(Goal of the exercise): For each line below with the word "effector", write out a copy.

(Dataset content):
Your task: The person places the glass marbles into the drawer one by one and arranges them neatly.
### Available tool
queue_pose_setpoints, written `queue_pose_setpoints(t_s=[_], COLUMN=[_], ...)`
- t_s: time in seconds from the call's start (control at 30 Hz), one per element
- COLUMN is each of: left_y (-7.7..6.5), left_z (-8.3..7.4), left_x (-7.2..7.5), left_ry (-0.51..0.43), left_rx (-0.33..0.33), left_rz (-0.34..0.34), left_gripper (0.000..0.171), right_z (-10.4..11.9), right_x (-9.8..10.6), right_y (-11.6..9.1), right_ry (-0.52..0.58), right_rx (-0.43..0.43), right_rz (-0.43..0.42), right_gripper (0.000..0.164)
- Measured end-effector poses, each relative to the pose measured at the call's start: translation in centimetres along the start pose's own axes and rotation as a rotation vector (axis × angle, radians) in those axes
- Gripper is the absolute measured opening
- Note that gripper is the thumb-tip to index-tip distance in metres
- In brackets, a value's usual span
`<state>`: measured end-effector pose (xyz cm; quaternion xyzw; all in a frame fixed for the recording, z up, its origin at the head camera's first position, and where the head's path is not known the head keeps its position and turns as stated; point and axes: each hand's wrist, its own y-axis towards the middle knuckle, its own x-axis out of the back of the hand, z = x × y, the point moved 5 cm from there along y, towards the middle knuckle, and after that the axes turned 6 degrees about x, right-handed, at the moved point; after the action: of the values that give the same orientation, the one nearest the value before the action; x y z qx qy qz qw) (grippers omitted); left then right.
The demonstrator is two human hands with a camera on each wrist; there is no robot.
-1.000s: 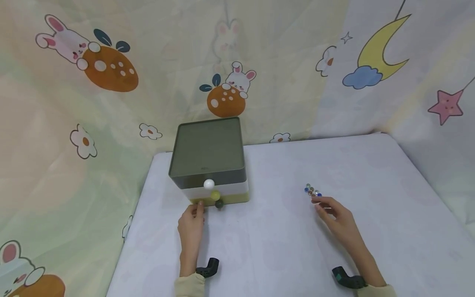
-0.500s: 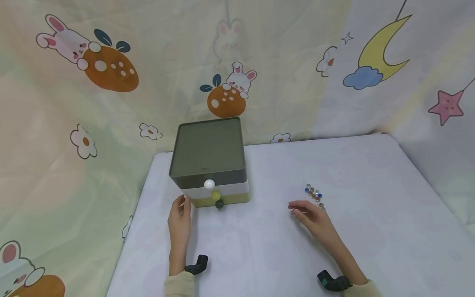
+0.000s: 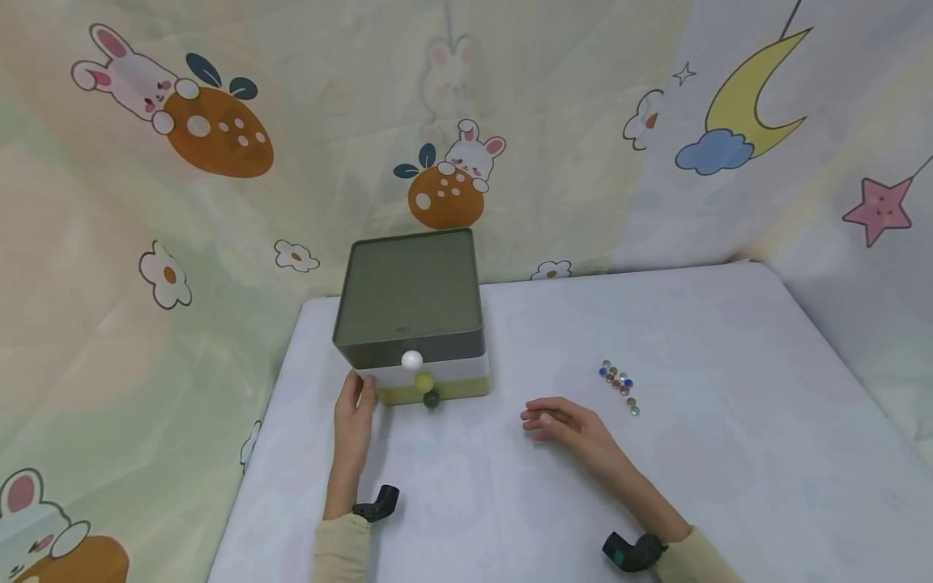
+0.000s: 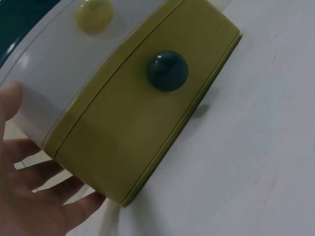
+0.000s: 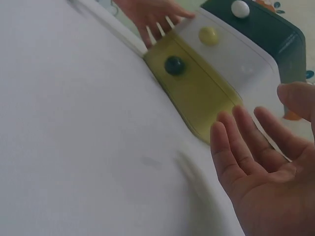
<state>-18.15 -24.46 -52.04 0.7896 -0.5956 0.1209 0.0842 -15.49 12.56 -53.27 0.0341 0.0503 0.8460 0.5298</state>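
A three-tier drawer box (image 3: pixel 408 291) stands on the table, with a dark green top tier, a white middle and a yellow-green bottom. Its round knobs are white (image 3: pixel 411 360), yellow (image 3: pixel 424 382) and dark green (image 3: pixel 432 399). My left hand (image 3: pixel 355 413) is at the box's left front corner. In the left wrist view, its thumb (image 4: pixel 10 101) lies at the white front while its spread fingers (image 4: pixel 81 209) reach along the left side. My right hand (image 3: pixel 572 433) hovers right of the box, fingers spread and holding nothing.
Several small glass beads (image 3: pixel 618 384) in blue, brown, clear and green lie in a loose line on the white tablecloth (image 3: pixel 692 348), right of the box. A patterned curtain (image 3: pixel 554 162) rises behind the table.
My right hand has moved left, away from the beads toward the box. My left hand has shifted from the bottom drawer's front to the box's left front corner. All drawers look closed throughout.
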Motion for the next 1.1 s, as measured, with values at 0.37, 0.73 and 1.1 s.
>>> queue_pose_setpoints(t_s=[0.37, 0.73, 1.1], left_y=[0.5, 0.8, 0.8], left_z=[-0.3, -0.6, -0.7], left_x=[0.5, 1.0, 0.9], left_ry=[-0.081, -0.078, -0.021], left_rx=[0.054, 0.077, 0.079], left_rz=[0.062, 0.114, 0.151], left_gripper=[0.053, 0.052, 0.059], right_z=[-1.0, -1.3, -1.2], right_x=[-2.9, -6.2, -8.8], right_y=[2.0, 4.3, 6.6], right_ry=[0.341, 0.549, 0.636], right_rx=[-0.238, -0.453, -0.53], right_rz=[0.073, 0.13, 0.134], right_gripper=[0.054, 0.058, 0.052])
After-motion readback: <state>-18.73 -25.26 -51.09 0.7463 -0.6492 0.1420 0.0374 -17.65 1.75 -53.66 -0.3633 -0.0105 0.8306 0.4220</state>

(Written answer):
- Measured end-effector poses, each relative to the pose measured at the call's start: translation in centimetres along the start pose's own axes and rotation as a rotation vector (axis × angle, radians) in those axes
`<state>`: measured end-effector pose (xyz cm; quaternion xyzw; all in a frame fixed for the recording, z up, its origin at the head camera's first position, and where the head's path is not known the head keeps its position and turns as stated; point and axes: each hand's wrist, its own y-axis towards the middle knuckle, its own x-axis out of the back of the hand, z = x × y, the point moved 5 cm from there along y, towards the middle knuckle, and after that the axes turned 6 degrees about x, right-handed, at the moved point; after the action: of the values that give the same orientation, the one nearest the value before the action; x y z qx qy qz qw) (grippers omitted); left then right.

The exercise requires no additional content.